Regional Forum on Working Families

Denver, CO

April 11, 2014

As prepared for delivery

Hello everyone. It’s great to be home in Denver!

Thank you Mary Beth and thank you to your team at the Department of Labor for putting together this important forum. I also want to thank Congresswoman DeGette for her leadership on working families. And thank you Dusti for your steadfast support and advocacy of women and the issues working families face.

This forum and others like it around the country are important springboards as we lead up to the White House summit on Working Families on June 23, which the Department of Labor and the Center for American Progress are teaming up with the White House Council on Women and Girls to host.
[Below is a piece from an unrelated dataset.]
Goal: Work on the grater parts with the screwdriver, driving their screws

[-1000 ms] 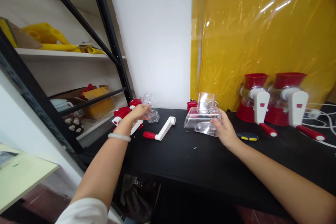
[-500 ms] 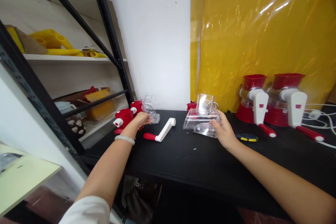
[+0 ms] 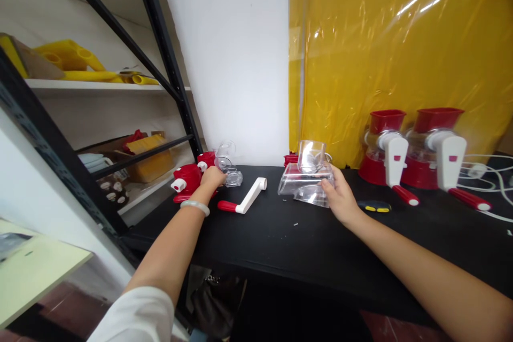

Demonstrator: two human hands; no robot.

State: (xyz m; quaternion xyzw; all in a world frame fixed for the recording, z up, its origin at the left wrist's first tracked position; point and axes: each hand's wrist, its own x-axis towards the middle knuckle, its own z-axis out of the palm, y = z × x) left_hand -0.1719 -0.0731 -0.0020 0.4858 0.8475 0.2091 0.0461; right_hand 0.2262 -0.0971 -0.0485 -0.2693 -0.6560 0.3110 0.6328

The Summit will explore how all sectors can work together on such key issues as workplace flexibility, paid leave, equal pay, access to family and medical leave and access to sick days. We will also focus on pregnancy discrimination, career advancement, worker retention and promotion, opportunities for low-wage workers, elder care, childcare, and early childhood education.

Since the beginning of his Administration, the President has focused on how we can create real, lasting security for the middle class by strengthening our nation’s workplaces to better support working families.

We are in the midst of an important national conversation about how we make sure that our workplaces adapt to the needs and new realities of a 21st century workforce. Women are now nearly fifty percent of our workforce. Women graduate from college and many graduate schools at higher rates than men. And in nearly 40 percent of American households, women are the primary breadwinners.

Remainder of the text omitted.